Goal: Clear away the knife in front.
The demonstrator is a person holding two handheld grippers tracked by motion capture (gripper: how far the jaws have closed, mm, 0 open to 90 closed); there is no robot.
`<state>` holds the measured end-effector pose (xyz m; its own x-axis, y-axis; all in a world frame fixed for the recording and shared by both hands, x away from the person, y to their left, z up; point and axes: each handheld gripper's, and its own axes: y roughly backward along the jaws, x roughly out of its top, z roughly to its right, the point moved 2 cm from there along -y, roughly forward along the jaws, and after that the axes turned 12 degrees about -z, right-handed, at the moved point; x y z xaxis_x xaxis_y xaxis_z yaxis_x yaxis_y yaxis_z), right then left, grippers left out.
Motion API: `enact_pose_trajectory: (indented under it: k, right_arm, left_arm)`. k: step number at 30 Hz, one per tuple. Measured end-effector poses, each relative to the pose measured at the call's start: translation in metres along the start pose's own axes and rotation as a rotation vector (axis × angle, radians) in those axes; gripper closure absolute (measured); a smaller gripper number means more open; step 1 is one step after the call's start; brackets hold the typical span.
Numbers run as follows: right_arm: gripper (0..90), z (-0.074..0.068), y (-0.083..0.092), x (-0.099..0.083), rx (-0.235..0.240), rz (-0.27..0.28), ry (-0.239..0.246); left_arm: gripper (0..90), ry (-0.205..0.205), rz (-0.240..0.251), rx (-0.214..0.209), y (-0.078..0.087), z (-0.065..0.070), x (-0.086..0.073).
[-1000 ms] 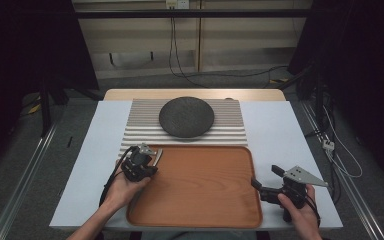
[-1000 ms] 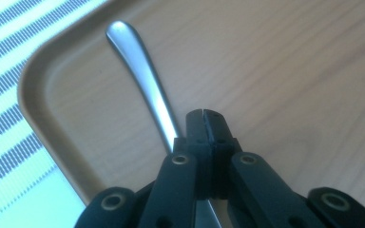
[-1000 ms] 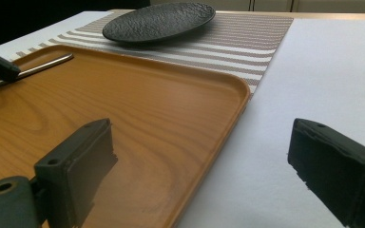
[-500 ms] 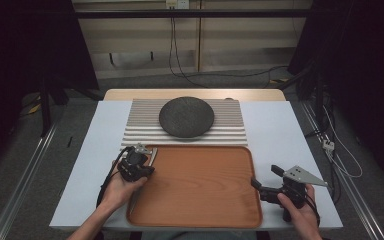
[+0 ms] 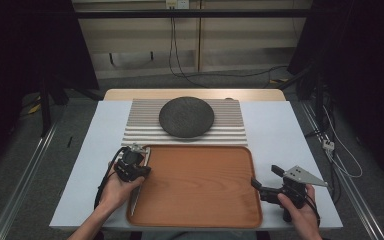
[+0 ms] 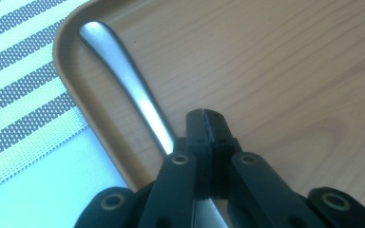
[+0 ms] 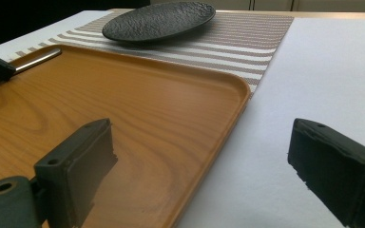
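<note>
Tray: wooden tray (image 5: 200,185) lies on the white table (image 5: 285,130), its far edge against the striped mat (image 5: 230,127).
Left gripper: left gripper (image 5: 130,164) sits over the tray's left rim, jaws pressed together with nothing between them (seen in the left gripper view).
Utensil: metal utensil (image 6: 123,71) lies just left of the closed jaw tips, its handle running away from them toward the tray's far left corner; its working end is hidden under the gripper.
Right gripper: right gripper (image 5: 265,190) rests at the tray's right edge, jaws spread wide, straddling the rim with one jaw over wood and one over table.
Plate: dark plate (image 5: 186,116) sits on the mat, well beyond both grippers.
</note>
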<state>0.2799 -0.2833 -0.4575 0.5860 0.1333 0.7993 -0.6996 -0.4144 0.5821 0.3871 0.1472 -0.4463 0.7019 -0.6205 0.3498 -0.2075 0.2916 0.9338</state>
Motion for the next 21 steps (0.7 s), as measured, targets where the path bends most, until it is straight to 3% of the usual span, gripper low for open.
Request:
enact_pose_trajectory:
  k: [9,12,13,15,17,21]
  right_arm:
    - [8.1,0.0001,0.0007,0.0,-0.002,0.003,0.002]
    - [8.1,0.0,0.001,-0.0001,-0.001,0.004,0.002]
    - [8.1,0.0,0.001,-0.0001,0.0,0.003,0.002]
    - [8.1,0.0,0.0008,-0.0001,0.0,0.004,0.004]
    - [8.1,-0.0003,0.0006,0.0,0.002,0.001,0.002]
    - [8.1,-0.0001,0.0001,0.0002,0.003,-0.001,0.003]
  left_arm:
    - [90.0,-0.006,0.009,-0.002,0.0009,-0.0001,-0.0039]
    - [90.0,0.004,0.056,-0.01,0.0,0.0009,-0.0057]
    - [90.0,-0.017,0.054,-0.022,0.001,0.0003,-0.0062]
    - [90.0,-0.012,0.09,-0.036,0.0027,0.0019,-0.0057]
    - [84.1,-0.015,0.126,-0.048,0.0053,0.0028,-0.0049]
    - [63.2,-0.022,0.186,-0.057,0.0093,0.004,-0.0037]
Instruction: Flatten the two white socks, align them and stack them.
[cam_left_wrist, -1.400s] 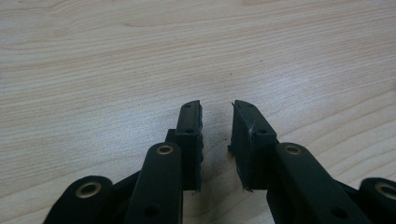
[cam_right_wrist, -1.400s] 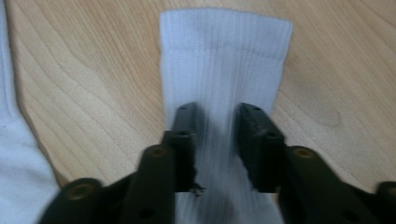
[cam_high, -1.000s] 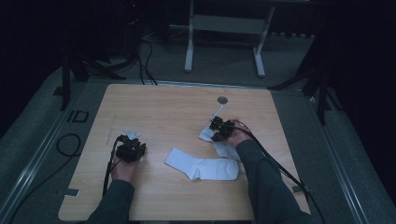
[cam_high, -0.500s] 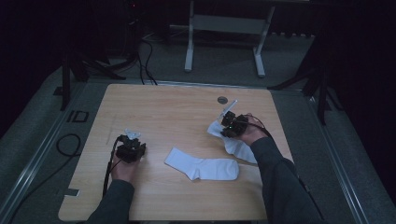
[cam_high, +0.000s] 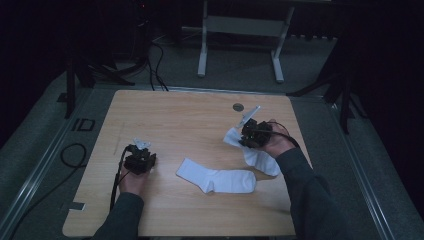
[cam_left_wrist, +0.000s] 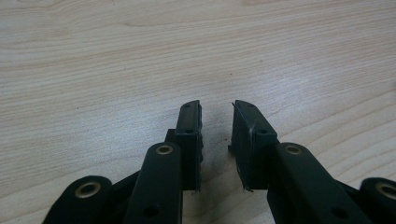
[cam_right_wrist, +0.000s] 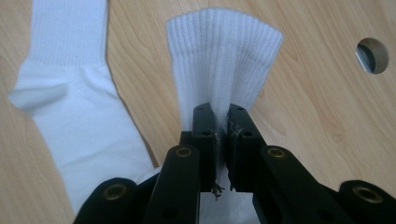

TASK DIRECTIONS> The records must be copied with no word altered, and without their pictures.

ANSWER BELOW>
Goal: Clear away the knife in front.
The demonstrator is a person holding two handheld grippers tracked by motion capture (gripper: how far the jaws have closed, mm, 0 open to 90 closed); there is no robot.
`<state>` holds the measured end-effector pose (xyz m; its own x-axis, y-axis; all in a world frame fixed for the recording and shared by both hands, x away from the person, y to their left, z up; point and axes: each handheld gripper's, and its own axes: y roughly backward along the jaws, x roughly out of its top, z roughly to its right, the point moved 2 cm from there along -y, roughly forward along the jaws, and after that the axes turned 12 degrees about -z, right-handed, at the moved point; x y z xaxis_x xaxis_y xaxis_z yaxis_x yaxis_y yaxis_z), right then left, grippers left out.
Motion API: `enact_pose_trajectory: (indented under it: k, right_arm, left_arm)`. k: step number at 30 Hz, one per tuple. Measured end-effector poses, each relative to the pose measured at the call's start: translation in metres along the start pose's own axes and rotation as a rotation vector (axis × angle, radians) in those axes; gripper closure absolute (measured); a smaller gripper number means more open; step 1 is one step after the call's start; brackets hold the typical span.
Numbers run as follows: right_arm: gripper (0..90), z (-0.074..0.068), y (-0.083..0.092), x (-0.099..0.083), rx (-0.235..0.240), rz (-0.27..0.28), ry (-0.239..0.246); left_arm: gripper (0..90), ry (-0.205..0.205), rz (-0.240..0.251), rx (-0.214..0.209), y (-0.078..0.087), z (-0.065..0.070), x (-0.086..0.073).
[-1000 ms] 
[-1000 ms] 
[-1000 ms] 
[-500 ms] 
[+0 ms] 
[+0 ms] 
[+0 ms] 
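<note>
Tray: wooden tray (image 5: 200,185) lies on the white table (image 5: 285,130), its far edge against the striped mat (image 5: 230,127).
Left gripper: left gripper (image 5: 130,164) sits over the tray's left rim, jaws pressed together with nothing between them (seen in the left gripper view).
Utensil: metal utensil (image 6: 123,71) lies just left of the closed jaw tips, its handle running away from them toward the tray's far left corner; its working end is hidden under the gripper.
Right gripper: right gripper (image 5: 265,190) rests at the tray's right edge, jaws spread wide, straddling the rim with one jaw over wood and one over table.
Plate: dark plate (image 5: 186,116) sits on the mat, well beyond both grippers.
</note>
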<state>0.2799 -0.2833 -0.4575 0.5860 0.1333 0.7993 -0.6996 -0.4144 0.5821 0.3871 0.1472 -0.4463 0.7019 -0.6205 0.3498 -0.2075 0.2916 0.9338</state>
Motion for the next 21 steps (0.7 s), as measured, targets where the path bends most, until it is straight to 3% of the usual span, gripper low for open.
Request:
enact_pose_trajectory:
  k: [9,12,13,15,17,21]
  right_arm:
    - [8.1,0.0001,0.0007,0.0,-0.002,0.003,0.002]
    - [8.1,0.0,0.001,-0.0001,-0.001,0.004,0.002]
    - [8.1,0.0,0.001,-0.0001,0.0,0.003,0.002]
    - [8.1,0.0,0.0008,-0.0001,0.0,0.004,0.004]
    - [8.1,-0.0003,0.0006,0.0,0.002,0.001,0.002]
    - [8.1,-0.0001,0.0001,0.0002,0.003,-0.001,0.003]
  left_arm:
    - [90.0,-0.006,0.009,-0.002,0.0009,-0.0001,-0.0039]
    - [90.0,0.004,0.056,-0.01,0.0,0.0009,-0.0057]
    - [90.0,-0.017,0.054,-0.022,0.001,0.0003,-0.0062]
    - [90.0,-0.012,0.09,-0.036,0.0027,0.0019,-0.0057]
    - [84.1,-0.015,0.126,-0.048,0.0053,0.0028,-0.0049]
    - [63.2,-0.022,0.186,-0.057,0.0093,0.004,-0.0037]
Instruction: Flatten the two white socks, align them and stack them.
[cam_left_wrist, -1.400s] 
[cam_right_wrist, -1.400s] 
[cam_high, -1.000s] 
[cam_high, -0.500s] 
[cam_high, +0.000s] 
[cam_left_wrist, +0.000s] 
[cam_right_wrist, +0.000s] 

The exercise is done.